Schizophrenia patients exhibit deficits in the prepulse inhibition of startle, an operational measure of the sensorimotor gating dysfunctions that may contribute to cognitive disorganization. In rats, activation of mesolimbic dopamine (DA) receptors (e.g., apomorphine, amphetamine, or intra-accumbens DA) produces similar disruptions of prepulse inhibition. These pharmacological manipulations provide useful models of the similar deficits in schizophrenia. Little is known about the dynamic responses of dopaminergic systems within the nucleus accumbens (NAC) to startling stimuli. These studies used in vivo microdialysis techniques to monitor extracellular levels of DA in the NAC of rats while they were being exposed to startling acoustic stimuli. Nine rats were prepared with guide cannulae into which 23 gauge dialysis probes were inserted 1 day prior to testing; 2-3 hr after the start of the perfusion, rats were placed into the startle chamber and exposed to a continuous 70 dB[A] background noise.
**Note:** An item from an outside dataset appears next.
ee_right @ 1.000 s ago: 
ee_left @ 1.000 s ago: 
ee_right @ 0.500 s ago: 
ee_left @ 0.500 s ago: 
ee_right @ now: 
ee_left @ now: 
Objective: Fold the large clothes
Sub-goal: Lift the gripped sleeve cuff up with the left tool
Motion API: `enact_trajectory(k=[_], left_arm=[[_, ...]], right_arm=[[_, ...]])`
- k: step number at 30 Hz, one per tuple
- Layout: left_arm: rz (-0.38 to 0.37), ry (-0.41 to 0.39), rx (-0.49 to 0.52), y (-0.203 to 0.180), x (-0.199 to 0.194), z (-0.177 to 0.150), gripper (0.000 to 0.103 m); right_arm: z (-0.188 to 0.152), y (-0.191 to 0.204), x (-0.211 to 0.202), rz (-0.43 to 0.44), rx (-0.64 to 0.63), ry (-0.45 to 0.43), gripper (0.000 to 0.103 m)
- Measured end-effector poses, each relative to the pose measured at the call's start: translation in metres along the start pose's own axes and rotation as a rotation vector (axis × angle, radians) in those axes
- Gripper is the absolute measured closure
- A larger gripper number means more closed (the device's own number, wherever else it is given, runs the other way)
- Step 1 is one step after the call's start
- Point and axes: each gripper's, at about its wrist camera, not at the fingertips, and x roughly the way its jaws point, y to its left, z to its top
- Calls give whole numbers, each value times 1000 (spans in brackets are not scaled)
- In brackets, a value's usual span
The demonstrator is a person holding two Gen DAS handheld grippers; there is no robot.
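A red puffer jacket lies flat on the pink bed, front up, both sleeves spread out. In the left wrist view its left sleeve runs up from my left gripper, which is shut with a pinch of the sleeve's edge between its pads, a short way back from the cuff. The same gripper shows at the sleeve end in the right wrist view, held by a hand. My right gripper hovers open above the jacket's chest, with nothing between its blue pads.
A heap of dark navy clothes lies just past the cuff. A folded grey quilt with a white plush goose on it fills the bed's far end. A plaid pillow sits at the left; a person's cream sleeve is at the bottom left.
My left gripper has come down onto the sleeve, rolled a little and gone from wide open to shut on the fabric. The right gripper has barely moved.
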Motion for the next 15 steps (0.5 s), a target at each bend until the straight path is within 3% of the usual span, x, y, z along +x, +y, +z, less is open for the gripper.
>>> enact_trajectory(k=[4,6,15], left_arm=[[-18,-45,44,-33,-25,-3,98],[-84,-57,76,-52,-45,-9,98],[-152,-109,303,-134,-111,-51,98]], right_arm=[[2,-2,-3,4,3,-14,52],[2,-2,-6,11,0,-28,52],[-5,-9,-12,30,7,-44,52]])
Dialysis samples (2.0 mul/min) were collected at 6 min intervals. Startle pulses (120 dB[A] noise) were presented in blocks of 20 trials (each block lasted 5 min). In some blocks, an 86 dB[A] prepulse preceded each of the 20 pulses by 100 msec; 3-6 sample periods (with only background noise) intervened between stimulus-containing blocks. The order of presentation of pulse-alone or prepulse+pulse blocks was counterbalanced between animals. Monoamine and metabolite levels were measured using HPLC and electrochemical detection. During the 5-min presentations of startling stimuli, DA levels in the NAC decreased (-24.7 +/- 20.0%) relative to the immediately preceding 10-min baseline. This decrease in DA was maintained for only one additional sample period (-16.8 +/- 14.7%). By contrast, the 5-min presentation of prepulse+pulse trials failed to affect dialysate levels of NAC DA during (11.5 +/- 18.8%) or immediately after (0.1 +/- 16.4%) the stimulation. These effects were independent of the order in which the stimulus blocks were presented. Thus, startling acoustic stimuli produce significant and transient decreases in dialysate levels of DA in the NAC. Furthermore, prepulse stimuli effectively inhibit these effects of startling stimuli. Hence, in vivo microdialysis in awake rats can be used to explore the dynamic relationships between regionally specific monoamine release and both startle reactivity and prepulse inhibition.

Item Type: Article
Date Type: Publication
Status: Published
Schools: Psychology
Medicine
MRC Centre for Neuropsychiatric Genetics and Genomics (CNGG)
Neuroscience and Mental Health Research Institute (NMHRI)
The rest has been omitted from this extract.